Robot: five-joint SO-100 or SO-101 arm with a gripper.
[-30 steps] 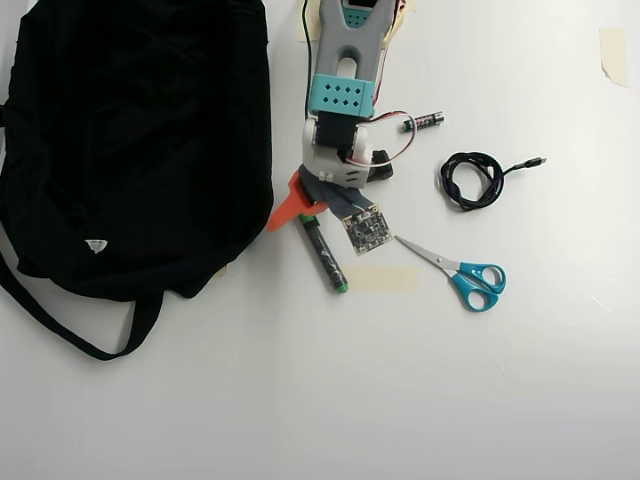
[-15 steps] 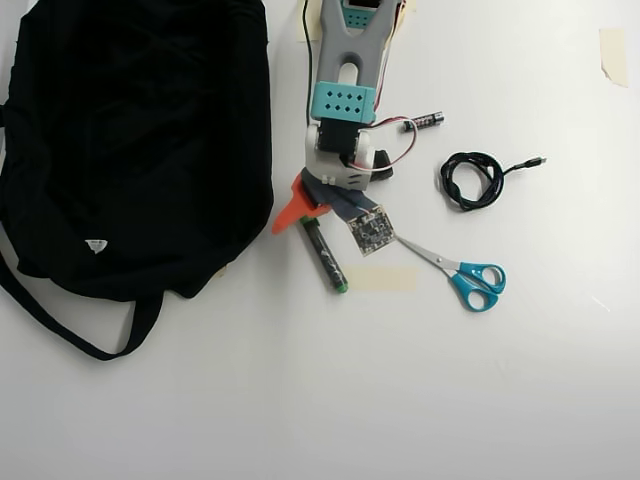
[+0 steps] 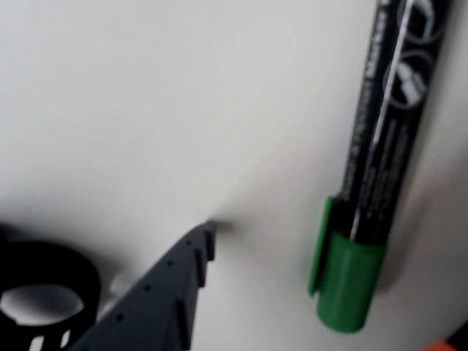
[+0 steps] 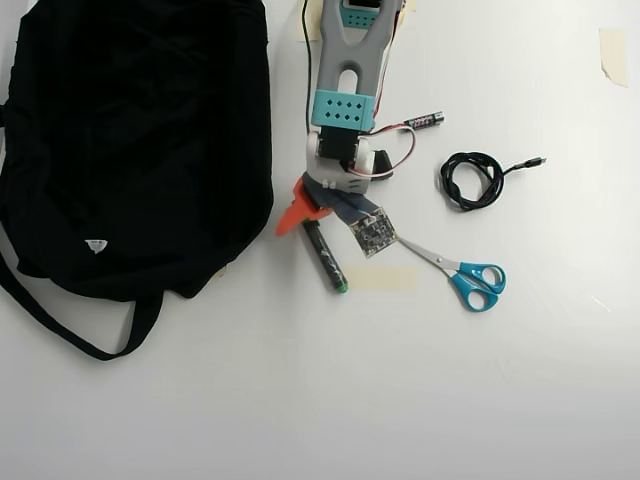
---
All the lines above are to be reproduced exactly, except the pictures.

# [SOLUTION TO THIS TASK]
Robot: five-joint SO-100 or SO-101 arm with a gripper.
[-30 steps] 
[-15 steps] 
[+0 steps] 
[+0 steps] 

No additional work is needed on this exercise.